◆ Work to be completed
State, as one number, how many lines in these records hold "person".

◆ Material for this exercise
____

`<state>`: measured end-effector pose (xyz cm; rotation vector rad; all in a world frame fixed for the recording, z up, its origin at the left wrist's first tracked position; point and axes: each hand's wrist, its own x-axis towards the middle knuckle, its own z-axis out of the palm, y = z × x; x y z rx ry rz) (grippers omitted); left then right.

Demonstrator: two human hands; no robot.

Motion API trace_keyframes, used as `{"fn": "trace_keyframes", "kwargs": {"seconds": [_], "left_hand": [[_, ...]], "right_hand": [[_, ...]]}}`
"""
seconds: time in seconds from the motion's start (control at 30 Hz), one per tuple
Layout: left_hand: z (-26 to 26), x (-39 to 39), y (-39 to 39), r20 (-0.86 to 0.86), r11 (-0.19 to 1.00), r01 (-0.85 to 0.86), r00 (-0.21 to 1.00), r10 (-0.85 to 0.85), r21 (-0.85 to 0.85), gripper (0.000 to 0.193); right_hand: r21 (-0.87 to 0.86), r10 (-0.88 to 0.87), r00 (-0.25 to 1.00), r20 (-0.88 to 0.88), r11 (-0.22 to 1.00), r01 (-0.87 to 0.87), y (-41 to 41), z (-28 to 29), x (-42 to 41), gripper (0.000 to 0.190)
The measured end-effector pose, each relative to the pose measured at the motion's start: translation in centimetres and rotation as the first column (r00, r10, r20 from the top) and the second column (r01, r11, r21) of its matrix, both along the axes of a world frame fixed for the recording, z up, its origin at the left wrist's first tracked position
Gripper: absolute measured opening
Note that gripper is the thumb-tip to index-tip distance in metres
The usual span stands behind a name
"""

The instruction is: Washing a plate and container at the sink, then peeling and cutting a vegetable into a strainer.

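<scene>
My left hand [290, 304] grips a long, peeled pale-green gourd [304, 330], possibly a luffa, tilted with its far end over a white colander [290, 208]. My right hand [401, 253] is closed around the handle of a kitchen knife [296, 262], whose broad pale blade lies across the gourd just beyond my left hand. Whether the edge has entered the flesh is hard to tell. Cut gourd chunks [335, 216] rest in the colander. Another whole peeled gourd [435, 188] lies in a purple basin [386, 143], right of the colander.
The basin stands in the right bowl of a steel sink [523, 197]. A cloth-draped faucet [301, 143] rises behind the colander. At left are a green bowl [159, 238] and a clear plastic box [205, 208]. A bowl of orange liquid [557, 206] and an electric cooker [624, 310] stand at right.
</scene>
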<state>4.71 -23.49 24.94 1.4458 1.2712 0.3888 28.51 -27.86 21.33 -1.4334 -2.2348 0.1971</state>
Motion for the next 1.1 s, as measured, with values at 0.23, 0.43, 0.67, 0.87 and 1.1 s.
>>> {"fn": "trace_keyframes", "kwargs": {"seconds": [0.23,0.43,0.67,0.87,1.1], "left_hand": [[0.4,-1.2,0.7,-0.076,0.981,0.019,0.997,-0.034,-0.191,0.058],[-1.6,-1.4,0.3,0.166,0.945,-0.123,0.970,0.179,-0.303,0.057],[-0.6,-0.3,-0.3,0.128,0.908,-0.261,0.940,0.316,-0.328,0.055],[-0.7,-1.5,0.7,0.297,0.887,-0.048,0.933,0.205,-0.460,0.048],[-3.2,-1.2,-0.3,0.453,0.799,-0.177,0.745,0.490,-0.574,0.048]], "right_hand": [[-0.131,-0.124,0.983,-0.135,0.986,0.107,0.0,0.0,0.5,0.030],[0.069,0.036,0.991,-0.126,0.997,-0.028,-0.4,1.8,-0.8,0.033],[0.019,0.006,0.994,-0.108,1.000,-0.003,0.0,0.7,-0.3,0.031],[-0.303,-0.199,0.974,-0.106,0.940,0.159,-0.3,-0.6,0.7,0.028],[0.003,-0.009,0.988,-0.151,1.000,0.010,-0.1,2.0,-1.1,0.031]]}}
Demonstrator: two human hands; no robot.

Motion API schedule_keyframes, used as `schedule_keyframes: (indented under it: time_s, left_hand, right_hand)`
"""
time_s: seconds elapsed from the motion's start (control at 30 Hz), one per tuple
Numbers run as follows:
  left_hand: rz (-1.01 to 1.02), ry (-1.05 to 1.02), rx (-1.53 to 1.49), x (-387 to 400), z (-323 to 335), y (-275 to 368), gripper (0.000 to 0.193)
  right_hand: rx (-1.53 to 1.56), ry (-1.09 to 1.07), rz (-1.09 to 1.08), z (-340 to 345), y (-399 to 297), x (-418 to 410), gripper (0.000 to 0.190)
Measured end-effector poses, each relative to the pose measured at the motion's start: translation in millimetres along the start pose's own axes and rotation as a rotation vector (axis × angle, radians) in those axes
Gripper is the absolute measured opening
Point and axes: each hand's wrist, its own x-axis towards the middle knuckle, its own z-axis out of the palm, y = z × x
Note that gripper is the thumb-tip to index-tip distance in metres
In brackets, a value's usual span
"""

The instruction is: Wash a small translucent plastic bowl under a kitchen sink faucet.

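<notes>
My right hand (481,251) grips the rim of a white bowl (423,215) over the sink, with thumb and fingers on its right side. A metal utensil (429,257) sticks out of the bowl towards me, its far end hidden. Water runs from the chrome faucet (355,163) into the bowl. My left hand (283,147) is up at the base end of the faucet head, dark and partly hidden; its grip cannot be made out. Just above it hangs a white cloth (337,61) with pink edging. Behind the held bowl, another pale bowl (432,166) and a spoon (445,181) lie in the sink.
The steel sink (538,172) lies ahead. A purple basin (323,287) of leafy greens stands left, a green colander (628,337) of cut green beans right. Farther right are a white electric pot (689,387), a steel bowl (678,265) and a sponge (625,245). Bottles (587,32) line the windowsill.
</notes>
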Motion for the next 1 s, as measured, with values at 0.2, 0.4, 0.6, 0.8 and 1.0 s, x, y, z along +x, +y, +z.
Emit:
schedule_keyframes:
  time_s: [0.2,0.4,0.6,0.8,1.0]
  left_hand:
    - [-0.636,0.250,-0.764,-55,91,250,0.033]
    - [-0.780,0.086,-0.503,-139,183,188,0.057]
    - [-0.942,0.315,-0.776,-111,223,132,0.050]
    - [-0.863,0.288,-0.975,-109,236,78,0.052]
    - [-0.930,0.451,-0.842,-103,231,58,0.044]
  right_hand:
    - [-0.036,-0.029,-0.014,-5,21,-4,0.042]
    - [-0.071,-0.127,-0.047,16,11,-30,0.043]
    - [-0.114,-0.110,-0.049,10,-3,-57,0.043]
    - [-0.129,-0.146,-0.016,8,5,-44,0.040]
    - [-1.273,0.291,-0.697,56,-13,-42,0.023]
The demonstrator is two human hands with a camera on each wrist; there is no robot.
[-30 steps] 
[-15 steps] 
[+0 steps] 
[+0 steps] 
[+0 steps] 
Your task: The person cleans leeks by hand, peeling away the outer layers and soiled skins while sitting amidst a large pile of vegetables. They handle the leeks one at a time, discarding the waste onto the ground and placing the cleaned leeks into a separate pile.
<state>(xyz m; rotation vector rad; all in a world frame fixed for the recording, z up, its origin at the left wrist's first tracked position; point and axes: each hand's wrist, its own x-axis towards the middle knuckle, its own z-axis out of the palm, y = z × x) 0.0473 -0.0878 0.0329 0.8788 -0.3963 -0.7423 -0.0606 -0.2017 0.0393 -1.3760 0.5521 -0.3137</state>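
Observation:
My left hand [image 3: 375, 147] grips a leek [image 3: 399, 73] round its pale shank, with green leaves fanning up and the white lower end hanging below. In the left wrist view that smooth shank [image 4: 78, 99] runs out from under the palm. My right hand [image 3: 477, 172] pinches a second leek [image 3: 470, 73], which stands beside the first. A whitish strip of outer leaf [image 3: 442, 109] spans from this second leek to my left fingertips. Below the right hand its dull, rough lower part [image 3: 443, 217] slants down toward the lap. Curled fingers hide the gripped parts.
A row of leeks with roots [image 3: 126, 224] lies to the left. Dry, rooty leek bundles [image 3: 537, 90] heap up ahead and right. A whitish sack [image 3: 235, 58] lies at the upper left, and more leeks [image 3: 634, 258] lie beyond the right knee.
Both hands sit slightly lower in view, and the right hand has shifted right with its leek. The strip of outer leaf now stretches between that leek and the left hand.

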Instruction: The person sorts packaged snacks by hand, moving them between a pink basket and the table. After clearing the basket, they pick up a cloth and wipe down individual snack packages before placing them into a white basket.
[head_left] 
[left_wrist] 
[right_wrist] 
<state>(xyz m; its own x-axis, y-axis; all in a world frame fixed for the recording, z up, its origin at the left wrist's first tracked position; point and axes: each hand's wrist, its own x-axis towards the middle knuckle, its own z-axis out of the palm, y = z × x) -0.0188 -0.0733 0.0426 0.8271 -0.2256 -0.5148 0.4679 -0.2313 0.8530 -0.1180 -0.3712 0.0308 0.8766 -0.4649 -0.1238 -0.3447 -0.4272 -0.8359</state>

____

◆ Response
2